We’ve all experienced the thoughts that creep in when we see sharp rocks, pumping waves, a crowded lineup, or strong current. Should I really be going out? I don’t think I’m good enough for this. It looks cold and I wouldn’t catch anything anyways.  Our inner dialogue suddenly turns into a cranky critic instead of the motivational speaker we need it to be.

Sure, at times, these fears are completely valid and stop us from paddling out into conditions that are well above our abilities. After all, most of us probably shouldn’t be charging waves like Nazare when it’s 100ft. However, we shouldn’t be treating waves that are within our limits as if they aren’t. Surfing even when it scares you is the best way to become a better surfer and shapes your life out of the water too.

Is Your Fear Even Legitimate?

Before we can conquer our fears, we need to know if they are even legit. Pinpoint what you’re so afraid of and whether this fear is valid. Think of the worst that can happen. How likely is it to come true? Be honest with yourself. It’s really easy to fool ourselves into thinking that something is more terrifying than it actually is.

Are you afraid of embarrassing yourself? Getting stuck inside? Wiping out? While these fears might come true, the worst thing that can happen usually isn’t too bad. Wipeouts, kooky moves, and getting stuck inside are all a part of surfing. Though annoying or uncomfortable, they rarely cause damage. Fears like drowning or getting eaten sound mental alarm bells but are beyond unlikely to actually happen. If the waves are small and your arms are strong, is that rock sticking out of the water really a threat? The best thing to do if you are feeling afraid in conditions that are within your ability is to paddle out anyways.

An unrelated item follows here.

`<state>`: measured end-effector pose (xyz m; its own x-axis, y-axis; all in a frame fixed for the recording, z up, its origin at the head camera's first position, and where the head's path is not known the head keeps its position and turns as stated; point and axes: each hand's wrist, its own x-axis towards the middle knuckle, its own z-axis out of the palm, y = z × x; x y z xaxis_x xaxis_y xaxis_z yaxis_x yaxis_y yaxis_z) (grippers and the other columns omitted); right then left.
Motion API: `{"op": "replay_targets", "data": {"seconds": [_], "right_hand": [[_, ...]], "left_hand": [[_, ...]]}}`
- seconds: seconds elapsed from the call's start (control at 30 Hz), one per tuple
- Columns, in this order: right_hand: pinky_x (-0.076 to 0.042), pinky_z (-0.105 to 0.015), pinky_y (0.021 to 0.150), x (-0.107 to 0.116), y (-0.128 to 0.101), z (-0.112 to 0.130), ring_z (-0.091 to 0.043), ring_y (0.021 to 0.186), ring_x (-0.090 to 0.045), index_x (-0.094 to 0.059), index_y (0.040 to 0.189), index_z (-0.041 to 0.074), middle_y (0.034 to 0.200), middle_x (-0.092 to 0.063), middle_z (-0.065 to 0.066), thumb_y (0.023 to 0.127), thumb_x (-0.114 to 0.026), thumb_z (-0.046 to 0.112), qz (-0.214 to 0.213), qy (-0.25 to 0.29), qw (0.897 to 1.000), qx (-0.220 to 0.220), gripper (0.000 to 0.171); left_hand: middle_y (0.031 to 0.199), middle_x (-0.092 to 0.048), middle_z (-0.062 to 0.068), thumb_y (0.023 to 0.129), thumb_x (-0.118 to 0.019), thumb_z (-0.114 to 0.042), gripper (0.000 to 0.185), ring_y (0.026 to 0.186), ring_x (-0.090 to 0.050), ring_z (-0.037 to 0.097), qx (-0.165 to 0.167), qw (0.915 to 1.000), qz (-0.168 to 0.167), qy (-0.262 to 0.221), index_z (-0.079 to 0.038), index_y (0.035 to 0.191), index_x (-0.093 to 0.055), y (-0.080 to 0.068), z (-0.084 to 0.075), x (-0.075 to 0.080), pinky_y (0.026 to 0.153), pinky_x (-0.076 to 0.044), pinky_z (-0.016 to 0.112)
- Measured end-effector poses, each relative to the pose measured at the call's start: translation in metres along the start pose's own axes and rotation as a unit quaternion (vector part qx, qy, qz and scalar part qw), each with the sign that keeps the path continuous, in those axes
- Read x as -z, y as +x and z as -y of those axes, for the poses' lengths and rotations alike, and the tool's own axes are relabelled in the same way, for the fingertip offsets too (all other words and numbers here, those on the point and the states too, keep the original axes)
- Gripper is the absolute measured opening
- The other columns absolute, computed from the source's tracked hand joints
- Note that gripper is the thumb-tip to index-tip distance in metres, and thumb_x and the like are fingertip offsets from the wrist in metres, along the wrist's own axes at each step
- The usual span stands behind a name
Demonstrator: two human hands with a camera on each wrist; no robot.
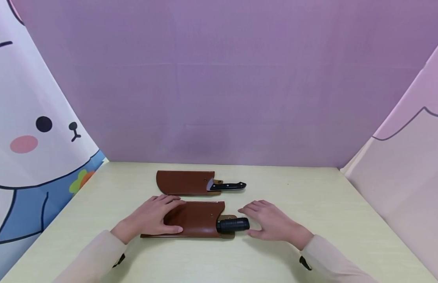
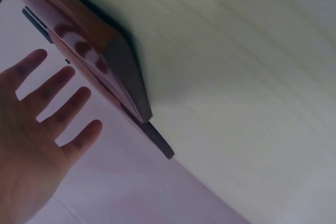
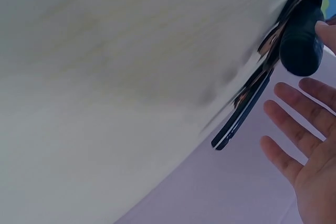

You can always come back to shore if your fear doesn’t subside or you feel overwhelmed to the point where you can’t think clearly.

Reap the Benefits

Surfing even when it scares you trains your brain to overcome irrational fear. Your surfing will improve immensely, especially as your fear threshold increases. Paddling out into three foot waves will soon turn into four foot waves at your local spot and you’ll continue to progress from there. Conditions that used to scare you won’t anymore once you prove that the things that you’re afraid of either aren’t so bad or won’t ever come true.

Once you’re open to being scared and surfing anyways, surf breaks and variable conditions all around the world become available just for you to have fun in. After you do this for a while, you’ll probably even grow to like this type of fear because it becomes associated with catching exciting waves and pushing your mental boundaries.

You’ll not only build confidence in surfing but also in other types of risks. If you’re used to feeling fear, talking yourself through it, and overcoming it, then dreams in all areas of your life will become attainable. Aspirations like pursuing your ideal job, auditioning for that part, or traveling solo require the same fear assessment and persistence that surfing does. Doing the things that scare you ensures that you won’t live a life filled with regret and an internal voice that asks, what if I went for it?